#### What the exercise asks
Images don't belong in the copy. Output the rest of the data exactly.

#### Material provided
# # # # #

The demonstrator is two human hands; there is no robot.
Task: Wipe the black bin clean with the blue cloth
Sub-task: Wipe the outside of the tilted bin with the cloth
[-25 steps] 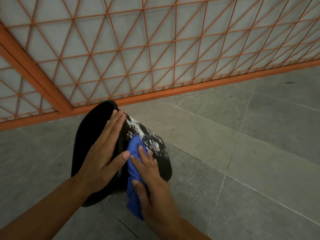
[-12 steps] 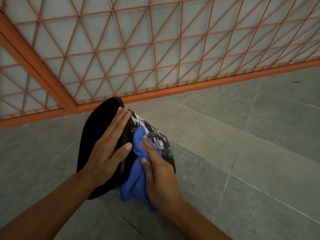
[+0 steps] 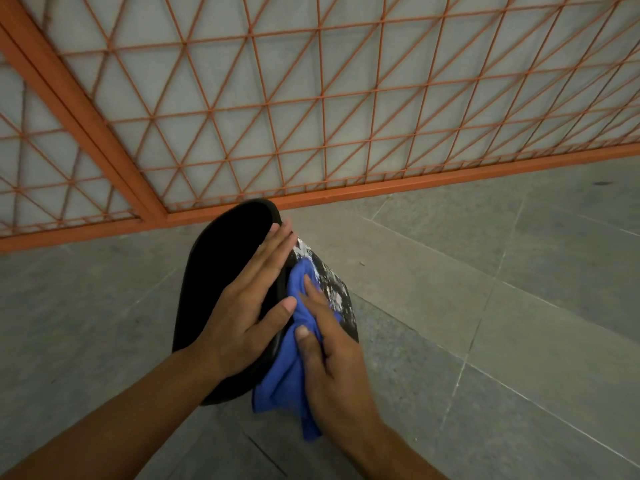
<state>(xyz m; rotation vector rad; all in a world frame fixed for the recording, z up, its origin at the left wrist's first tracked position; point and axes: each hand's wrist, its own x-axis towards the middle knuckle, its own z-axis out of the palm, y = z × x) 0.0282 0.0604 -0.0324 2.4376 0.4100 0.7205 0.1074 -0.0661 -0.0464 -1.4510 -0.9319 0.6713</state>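
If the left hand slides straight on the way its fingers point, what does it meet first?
Probably the far rim of the black bin, then the orange fence behind it; the left hand lies flat, and depth is unclear.

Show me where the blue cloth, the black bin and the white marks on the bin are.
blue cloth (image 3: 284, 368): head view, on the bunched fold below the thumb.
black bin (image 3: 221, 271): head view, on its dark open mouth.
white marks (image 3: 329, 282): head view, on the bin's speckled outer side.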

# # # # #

#### Output below
The demonstrator is two human hands; there is no robot.
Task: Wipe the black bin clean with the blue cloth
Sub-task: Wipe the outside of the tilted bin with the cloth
[-25 steps] 
[-12 steps] 
[+0 steps] 
<state>(xyz m; rotation vector rad; all in a world frame fixed for the recording, z up, its origin at the left wrist's first tracked position; point and axes: each hand's wrist, its own x-axis towards the middle knuckle, its own z-axis out of the palm, y = z × x) 0.0282 0.0604 -0.0324 2.4376 0.4100 0.7205 0.1074 -0.0661 -0.0464 -1.4510 -0.9319 0.6713</state>
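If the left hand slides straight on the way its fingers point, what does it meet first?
Probably the far rim of the black bin, then the orange fence behind it; the left hand lies flat, and depth is unclear.

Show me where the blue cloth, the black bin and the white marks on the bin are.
blue cloth (image 3: 284, 368): head view, on the bunched fold below the thumb.
black bin (image 3: 221, 271): head view, on its dark open mouth.
white marks (image 3: 329, 282): head view, on the bin's speckled outer side.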

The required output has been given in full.